Body fat percentage and waist circumference were both significantly associated with 15-year all-cause mortality while BMI had no significant association.
The long-standing reliance on body mass index (BMI) as a measure of health risk may be challenged by a new study that found body fat percentage (BF%) is a significantly stronger predictor of all-cause and heart disease mortality in young adults. In a nationally representative cohort of more than 4,200 US adults aged 20 to 49 years (NHANES, 1999–2004), BF% was significantly associated with a 78% greater risk of 15-year, all-cause mortality (aHR 1.78; 95% CI, 1.28–2.47; P < .001) while BMI showed no significant association after adjustment.
Study authors observed similar patterns for heart disease mortality, where BF% was associated with a more than 3-fold increased risk (aHR, 3.62; 95% CI, 1.55–8.45; P = .003), again outperforming BMI. Participants were followed for 15 years.

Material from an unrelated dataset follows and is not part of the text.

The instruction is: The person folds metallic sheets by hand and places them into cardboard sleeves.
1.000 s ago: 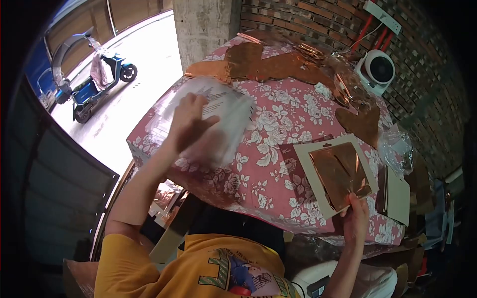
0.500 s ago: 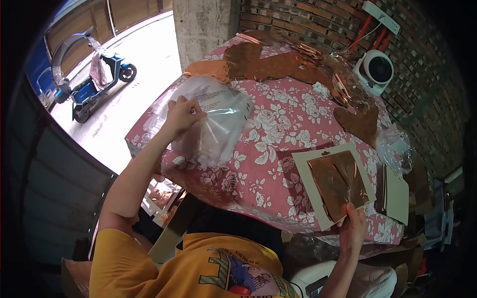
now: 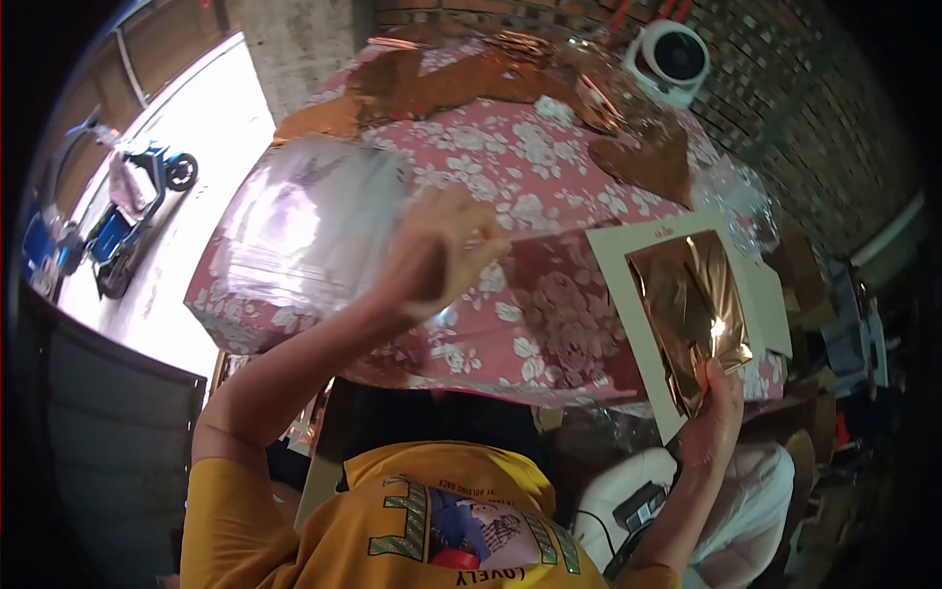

BMI is the most commonly used measure of body composition in primary care because it is easily calculated. However, it remains an indirect estimate of adiposity based on height and weight, Arch Mainous, III, PhD, professor and vice chair of research, department of community health and family medicine at the University of Florida, in Gainesville, wrote in the Annals of Family Medicine.
“The medical community has been aware that BMI has some limitations as a measure of body composition and disease risk. It is an indirect measure of body fat percentage,” coauthor Frank A. Orlando, MD, from the University of Florida, said in a statement. “Direct measures have historically been too expensive and difficult to use in the office. Our study shows that a direct measure of body fat that can be done easily, practically and inexpensively in a doctor’s office solves the problems of BMI.”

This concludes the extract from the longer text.